The annual Family Medicine Congressional Conference (FMCC) convened April 18-19 and drew nearly 250 family physicians and students to Washington, DC, to learn about and advocate for legislative issues affecting family medicine.
- Tom Houston, MD – president
- Ryan Kauffman, MD – president-elect
- Suellywn Stewart, MD – attending as key contact
- Randy Wexler, MD – attending as FamMedPAC chair
- Sarah Sams, MD – attending as chair, American Academy of Family Physicians Commission on Governmental Advocacy
- Julie Petersen, DO – attending as resident member, AAFP Commission on Governmental Advocacy
- Marcus Wing, DO – attending as Association of Family Medicine Residency Directors resident scholarship recipient
- Valerie Good – a Pennsylvania student member who will soon be in Columbus, OH, doing her residency at Grant Family Medicine Residency Program, Columbus
- Anna Askari – medical student at The Ohio State University, Columbus, attending as AAFP medical student scholarship recipient.
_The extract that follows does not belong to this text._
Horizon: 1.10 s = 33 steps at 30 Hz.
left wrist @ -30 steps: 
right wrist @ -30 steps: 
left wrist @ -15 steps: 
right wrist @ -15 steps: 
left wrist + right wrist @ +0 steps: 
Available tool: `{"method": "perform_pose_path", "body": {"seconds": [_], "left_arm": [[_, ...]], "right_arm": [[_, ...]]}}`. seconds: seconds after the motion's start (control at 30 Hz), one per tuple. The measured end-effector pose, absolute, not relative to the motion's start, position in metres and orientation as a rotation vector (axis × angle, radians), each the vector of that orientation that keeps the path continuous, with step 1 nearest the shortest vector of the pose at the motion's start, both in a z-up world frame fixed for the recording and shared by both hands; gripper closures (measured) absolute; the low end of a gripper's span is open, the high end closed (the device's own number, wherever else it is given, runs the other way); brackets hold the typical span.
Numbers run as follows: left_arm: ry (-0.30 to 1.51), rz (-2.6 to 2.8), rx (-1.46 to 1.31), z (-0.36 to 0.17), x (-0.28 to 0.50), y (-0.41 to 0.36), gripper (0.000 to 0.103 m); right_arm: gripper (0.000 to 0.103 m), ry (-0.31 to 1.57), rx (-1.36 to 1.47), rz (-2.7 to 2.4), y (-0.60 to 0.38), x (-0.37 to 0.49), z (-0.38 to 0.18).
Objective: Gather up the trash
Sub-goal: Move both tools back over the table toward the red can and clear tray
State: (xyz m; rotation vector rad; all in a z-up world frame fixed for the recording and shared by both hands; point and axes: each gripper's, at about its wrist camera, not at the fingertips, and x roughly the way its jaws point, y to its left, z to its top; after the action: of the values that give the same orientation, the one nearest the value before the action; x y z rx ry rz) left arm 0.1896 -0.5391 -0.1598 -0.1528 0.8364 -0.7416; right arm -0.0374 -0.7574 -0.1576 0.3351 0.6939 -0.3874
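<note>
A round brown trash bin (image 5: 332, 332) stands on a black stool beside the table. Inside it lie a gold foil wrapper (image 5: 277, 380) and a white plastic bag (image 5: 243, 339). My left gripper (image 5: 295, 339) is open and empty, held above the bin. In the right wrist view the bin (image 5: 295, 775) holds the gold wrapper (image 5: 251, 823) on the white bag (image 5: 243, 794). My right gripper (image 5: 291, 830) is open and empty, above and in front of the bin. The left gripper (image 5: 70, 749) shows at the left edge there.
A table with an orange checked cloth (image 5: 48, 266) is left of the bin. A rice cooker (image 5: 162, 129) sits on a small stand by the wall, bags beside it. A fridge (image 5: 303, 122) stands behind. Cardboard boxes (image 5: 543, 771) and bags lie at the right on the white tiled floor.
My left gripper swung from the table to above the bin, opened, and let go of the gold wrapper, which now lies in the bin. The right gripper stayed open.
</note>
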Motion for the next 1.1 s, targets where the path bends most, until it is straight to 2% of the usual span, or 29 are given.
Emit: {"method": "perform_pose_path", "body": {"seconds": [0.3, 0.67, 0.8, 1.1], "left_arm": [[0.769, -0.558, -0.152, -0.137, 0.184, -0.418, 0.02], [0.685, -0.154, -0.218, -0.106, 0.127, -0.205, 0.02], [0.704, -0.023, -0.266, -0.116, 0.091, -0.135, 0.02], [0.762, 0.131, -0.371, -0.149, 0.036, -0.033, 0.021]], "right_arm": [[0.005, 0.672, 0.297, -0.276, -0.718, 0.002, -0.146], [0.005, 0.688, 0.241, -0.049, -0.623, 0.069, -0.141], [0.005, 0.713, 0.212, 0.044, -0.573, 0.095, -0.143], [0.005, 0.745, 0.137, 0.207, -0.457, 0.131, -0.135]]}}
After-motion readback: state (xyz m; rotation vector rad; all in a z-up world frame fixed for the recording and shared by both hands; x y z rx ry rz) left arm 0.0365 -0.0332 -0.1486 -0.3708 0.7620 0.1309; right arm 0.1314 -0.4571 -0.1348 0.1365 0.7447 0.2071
On April 18, attendees heard from political and policy experts on issues including new payment models under MACRA and the value of teaching health centers in the training of family physicians for rural communities and the importance of a steady funding stream to support them. Over lunch, Representative Joe Courtney (D-CT), co-chair of the Primary Care House Caucus, discussed the value of having a caucus to discuss the many issues facing family medicine and primary care. The afternoon session included breakout sessions on chronic disease management, direct primary care, mental health reform, and lobbying 101. The day concluded with state visit planning and a reception.
On April 19, attendees met with legislators in the House and Senate and their staffs to share federal policy recommendations concerning opioid abuse, primary care research and training, and graduate medical education. In a report filed by OAFP President-Elect Ryan Kauffman, MD, he reported meeting with Congressman Jim Jordan and staff from Senator Rob Portman’s office and Congressman Pat Tiberi’s office relative to funding for teaching health centers and policies to help with the opioid crisis including increasing the number of patients allowed for medically-assisted opioid treatment therapy. Members of the Ohio delegation also met with Congressman Steve Stivers (two photos in common folder).
Sponsored by the AAFP and the Council of Academic Family Medicine, the FMCC educates participants on family medicine’s legislative priority issues, trains attendees on how to lobby on Capitol Hill, and allows participants to put these skills to use with federal legislators and their staff.
Thanks to the Ohio delegation for taking the family medicine message to Capitol Hill!